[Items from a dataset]

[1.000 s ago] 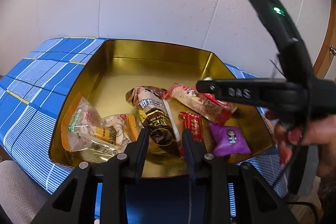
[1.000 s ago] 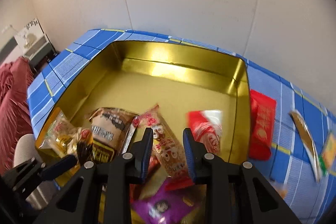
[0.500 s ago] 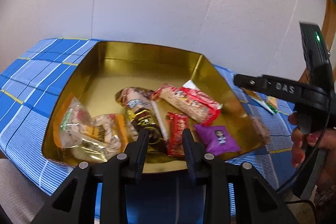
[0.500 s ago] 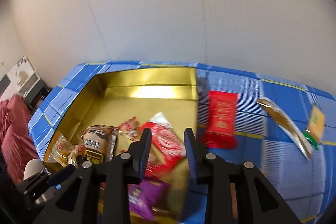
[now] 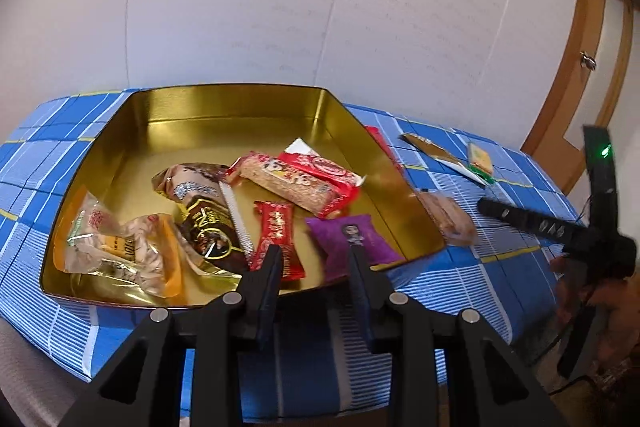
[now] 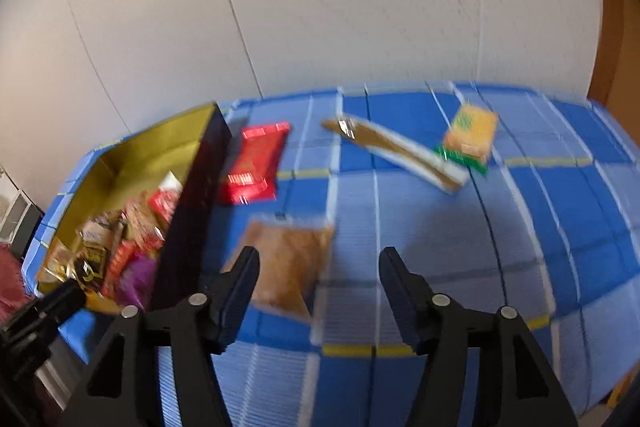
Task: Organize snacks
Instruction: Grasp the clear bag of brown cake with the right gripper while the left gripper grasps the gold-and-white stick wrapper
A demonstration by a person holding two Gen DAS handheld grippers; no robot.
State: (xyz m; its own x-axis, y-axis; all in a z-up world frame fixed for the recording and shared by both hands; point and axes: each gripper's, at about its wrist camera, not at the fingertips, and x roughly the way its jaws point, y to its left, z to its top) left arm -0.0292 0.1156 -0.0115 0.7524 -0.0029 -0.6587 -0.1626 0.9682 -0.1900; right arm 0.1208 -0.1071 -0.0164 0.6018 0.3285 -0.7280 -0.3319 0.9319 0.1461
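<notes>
The right view is smeared with motion, so the snacks in the gold tin (image 6: 120, 163) are only coloured blurs there; the left view shows them sharply, a purple packet (image 5: 352, 237) nearest the right wall. Outside on the blue surface (image 6: 520, 227) lie a brown packet (image 6: 288, 259), a red packet (image 6: 256, 163), mostly hidden in the left view, and a green-orange one (image 6: 470, 137). Right gripper (image 6: 318, 287) fingers gape wide, empty; left gripper (image 5: 314, 267) fingers are apart, holding nothing.

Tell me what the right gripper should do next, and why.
Probably lower the right gripper onto the brown snack pack. Its jaws are open and empty, and that pack lies nearest on the cloth, just outside the gold tin.
</notes>
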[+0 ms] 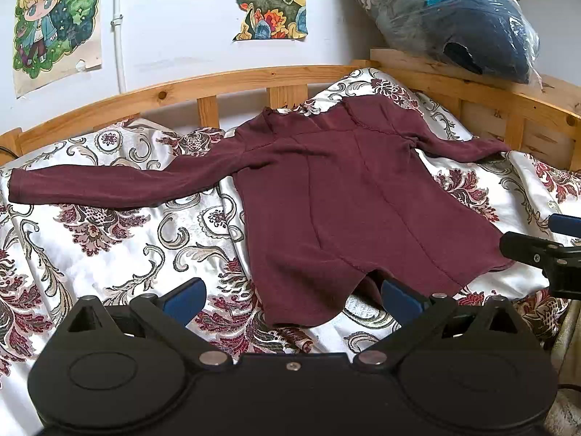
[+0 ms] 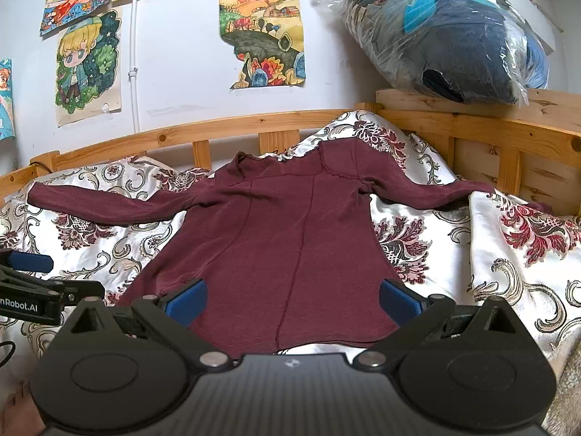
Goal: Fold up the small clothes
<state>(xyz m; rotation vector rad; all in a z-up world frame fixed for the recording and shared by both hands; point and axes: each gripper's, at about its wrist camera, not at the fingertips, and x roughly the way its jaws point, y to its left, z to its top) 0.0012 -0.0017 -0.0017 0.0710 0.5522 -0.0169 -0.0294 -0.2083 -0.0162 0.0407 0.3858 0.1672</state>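
A maroon long-sleeved knit top [image 1: 348, 196] lies spread flat on the bed, over a white satin bedspread with dark red floral scrollwork [image 1: 109, 239], neckline toward the pine slatted bed rail [image 1: 203, 83], both sleeves stretched out sideways. The left gripper [image 1: 292, 299] hovers at the hem's left corner, jaws wide apart, blue pads [image 1: 183, 299] on either side, nothing held. The right gripper [image 2: 292, 301] sits low over the hem's middle, jaws likewise spread, empty, cloth visible between them. Each gripper shows at the edge of the other's view, near but apart. Coloured cartoon drawings [image 2: 261, 36] hang on the white wall. A clear plastic bag of dark bedding [image 2: 446, 36] rests on the wooden ledge at the right corner.
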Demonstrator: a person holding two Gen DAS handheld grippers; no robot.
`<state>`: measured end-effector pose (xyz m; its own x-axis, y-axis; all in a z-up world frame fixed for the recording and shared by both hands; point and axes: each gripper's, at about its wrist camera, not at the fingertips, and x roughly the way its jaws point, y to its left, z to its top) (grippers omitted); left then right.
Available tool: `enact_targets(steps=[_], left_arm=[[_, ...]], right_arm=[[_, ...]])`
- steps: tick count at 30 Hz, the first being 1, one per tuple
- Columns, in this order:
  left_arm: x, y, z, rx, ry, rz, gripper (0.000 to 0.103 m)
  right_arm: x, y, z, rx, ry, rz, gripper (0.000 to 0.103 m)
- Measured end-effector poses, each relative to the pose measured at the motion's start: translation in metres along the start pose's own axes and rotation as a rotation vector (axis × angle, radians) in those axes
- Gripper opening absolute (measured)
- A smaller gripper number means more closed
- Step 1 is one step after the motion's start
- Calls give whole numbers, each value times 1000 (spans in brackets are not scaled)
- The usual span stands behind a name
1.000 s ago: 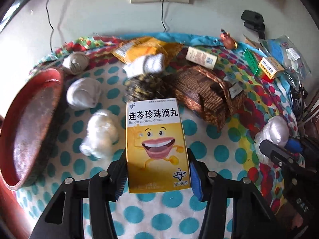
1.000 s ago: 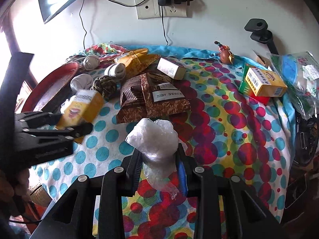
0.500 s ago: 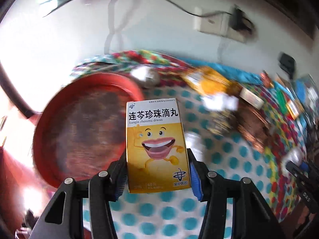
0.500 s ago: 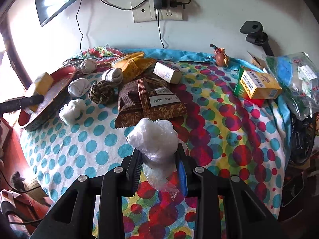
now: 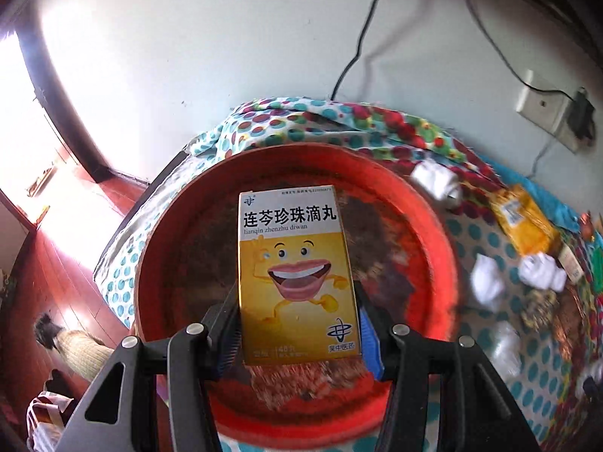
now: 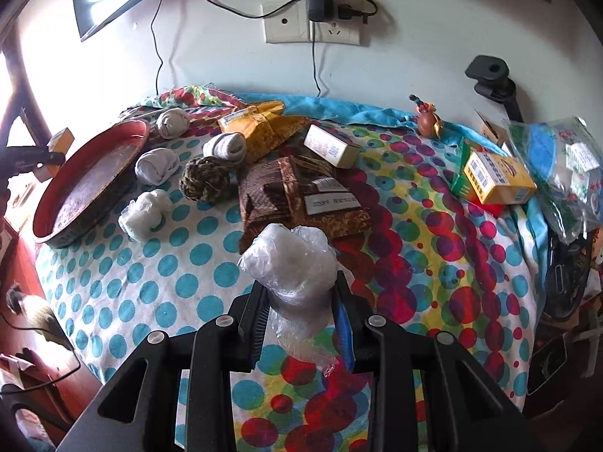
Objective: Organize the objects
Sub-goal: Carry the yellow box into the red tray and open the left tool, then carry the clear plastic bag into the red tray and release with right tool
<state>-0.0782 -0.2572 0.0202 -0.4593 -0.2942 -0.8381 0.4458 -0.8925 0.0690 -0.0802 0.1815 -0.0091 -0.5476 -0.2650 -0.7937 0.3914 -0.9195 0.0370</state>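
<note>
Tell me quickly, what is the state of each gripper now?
Left gripper: closed on the yellow medicine box.
Right gripper: closed on the plastic-wrapped bundle.

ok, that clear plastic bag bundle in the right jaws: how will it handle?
The plastic bag bundle looks soft: it bulges above the jaws and a loose tail hangs below, so it probably deforms rather than resists. It is likely light. The glossy film may slip, though the right gripper has it pinched at mid-height.
</note>
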Motion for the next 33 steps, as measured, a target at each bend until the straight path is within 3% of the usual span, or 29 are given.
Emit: enact_targets(steps=[19, 28, 33], left_arm=[[71, 15, 8, 23, 113, -25, 55], [54, 23, 5, 10, 85, -47, 55], [26, 18, 0, 30, 50, -67, 55]], right_arm=[[-1, 47, 27, -75, -17, -11, 30], [3, 72, 36, -121, -20, 21, 30], [2, 92, 49, -128, -26, 98, 30]])
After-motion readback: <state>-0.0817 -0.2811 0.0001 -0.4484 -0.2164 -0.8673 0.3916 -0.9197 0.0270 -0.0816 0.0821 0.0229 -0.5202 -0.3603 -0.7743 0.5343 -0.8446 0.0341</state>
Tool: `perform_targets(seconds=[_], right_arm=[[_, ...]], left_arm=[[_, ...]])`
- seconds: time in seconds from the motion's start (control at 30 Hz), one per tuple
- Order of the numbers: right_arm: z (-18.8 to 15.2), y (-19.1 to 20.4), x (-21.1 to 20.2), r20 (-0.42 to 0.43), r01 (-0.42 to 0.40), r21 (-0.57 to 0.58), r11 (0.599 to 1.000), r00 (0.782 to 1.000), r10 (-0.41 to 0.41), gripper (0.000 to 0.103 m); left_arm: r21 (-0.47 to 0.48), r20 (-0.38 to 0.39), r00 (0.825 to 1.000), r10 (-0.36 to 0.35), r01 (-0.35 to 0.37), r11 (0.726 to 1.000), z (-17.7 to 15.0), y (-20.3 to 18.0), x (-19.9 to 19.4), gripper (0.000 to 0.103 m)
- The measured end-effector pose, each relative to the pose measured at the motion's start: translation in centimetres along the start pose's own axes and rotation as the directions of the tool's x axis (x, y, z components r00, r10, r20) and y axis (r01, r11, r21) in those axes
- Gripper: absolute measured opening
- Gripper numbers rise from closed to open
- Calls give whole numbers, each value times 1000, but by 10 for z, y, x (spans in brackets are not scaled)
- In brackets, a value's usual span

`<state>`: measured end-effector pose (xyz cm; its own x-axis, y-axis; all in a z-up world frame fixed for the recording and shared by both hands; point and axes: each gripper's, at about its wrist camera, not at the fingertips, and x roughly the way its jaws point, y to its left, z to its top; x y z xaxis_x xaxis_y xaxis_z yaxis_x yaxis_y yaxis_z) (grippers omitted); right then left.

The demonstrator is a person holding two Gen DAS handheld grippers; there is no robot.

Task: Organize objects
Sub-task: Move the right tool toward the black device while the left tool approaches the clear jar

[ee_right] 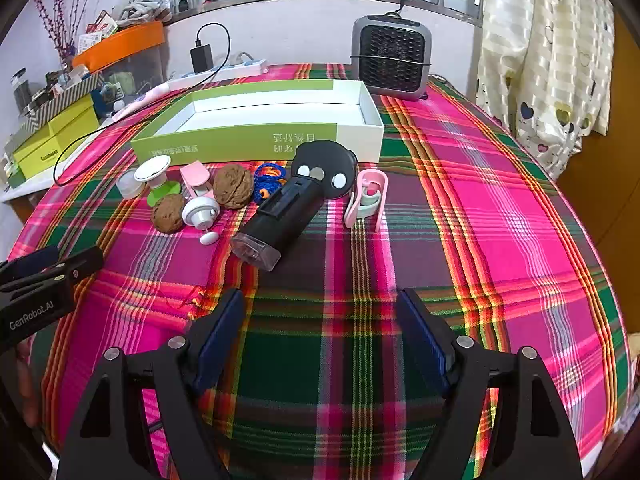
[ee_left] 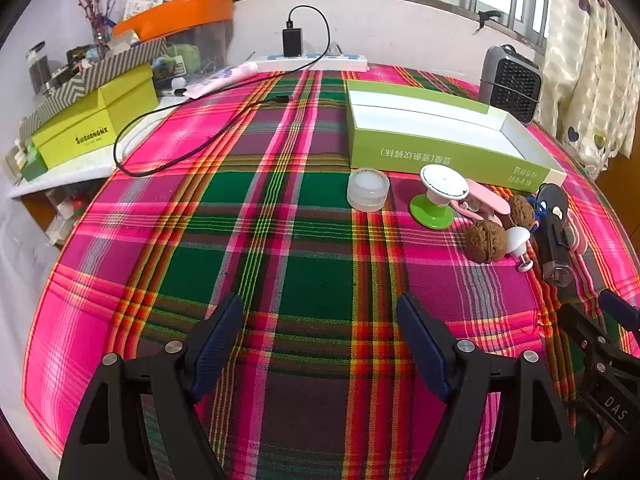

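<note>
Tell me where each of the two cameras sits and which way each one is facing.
Left wrist: sits on the left gripper, low over the plaid cloth, facing the window; its open fingers frame bare cloth, the open green box ahead to the right, and the right gripper at the right edge.
Right wrist: sits on the right gripper, facing the same way, aimed at the black handheld device; the left gripper shows at the left edge.
Shared: the box, both walnuts, the grey fan.

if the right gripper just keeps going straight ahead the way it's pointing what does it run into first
Probably the black handheld device lying on the plaid cloth, its clear end nearest the open right gripper; depth is hard to judge.
</note>
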<state>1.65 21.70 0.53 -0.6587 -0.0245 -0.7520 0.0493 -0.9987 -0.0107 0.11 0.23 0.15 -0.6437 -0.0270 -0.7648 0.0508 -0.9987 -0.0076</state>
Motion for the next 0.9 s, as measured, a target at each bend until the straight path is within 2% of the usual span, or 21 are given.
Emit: perform_targets(seconds=[0.73, 0.9], right_arm=[[1, -3, 1, -15, -15, -7, 1000, 1000, 15, 78], [4, -6, -1, -13, -70, 23, 997, 997, 70, 78]], left_arm=[[9, -4, 1000, -7, 7, 1000, 1, 1, 1, 79], [15, -6, 1000, -14, 14, 1000, 3, 1, 2, 79]])
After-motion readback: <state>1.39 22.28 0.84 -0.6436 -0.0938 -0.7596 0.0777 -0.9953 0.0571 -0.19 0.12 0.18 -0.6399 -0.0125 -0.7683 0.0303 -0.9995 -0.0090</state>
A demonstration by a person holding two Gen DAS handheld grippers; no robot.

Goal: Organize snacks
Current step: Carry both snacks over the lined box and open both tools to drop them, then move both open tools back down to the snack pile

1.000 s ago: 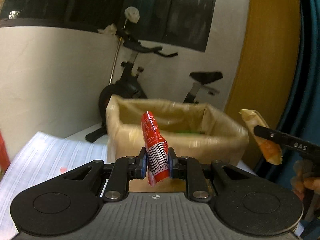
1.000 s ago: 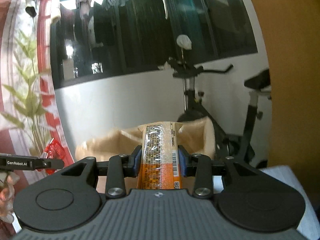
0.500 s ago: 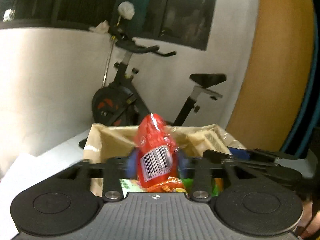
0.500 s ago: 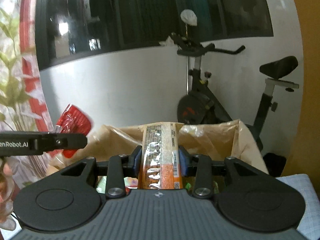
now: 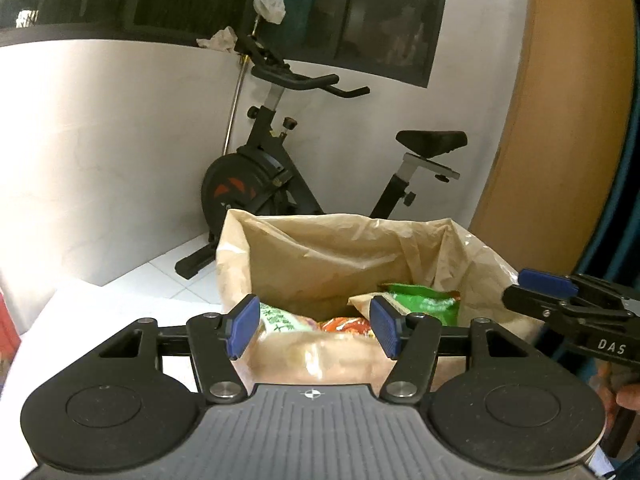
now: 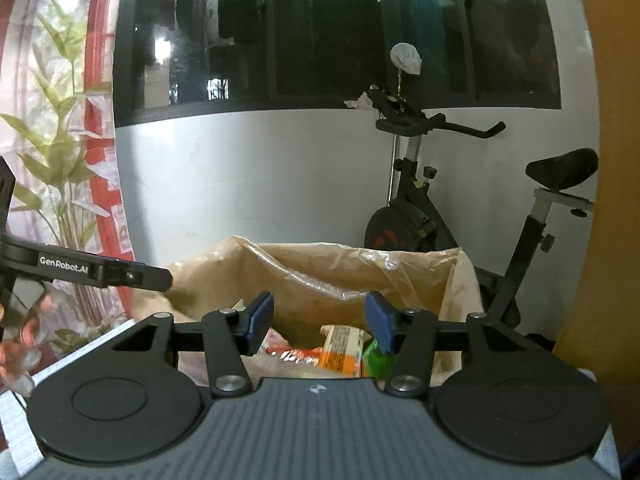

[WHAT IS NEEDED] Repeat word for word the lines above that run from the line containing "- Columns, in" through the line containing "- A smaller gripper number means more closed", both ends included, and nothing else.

[WRITTEN RESPONSE]
- Columns, in this order:
  left_arm: x, y, z, rx, ry, rz, gripper (0.000 to 0.103 m)
  right_arm: x, y, z, rx, ry, rz, gripper (0.000 to 0.103 m)
- Measured end-effector poses, each relative to the pose measured at the motion's start: translation in metres along the start pose's own axes and rotation as a rotation vector (axis × angle, radians) in those axes
- Gripper opening absolute (measured)
- A smaller gripper number means more closed

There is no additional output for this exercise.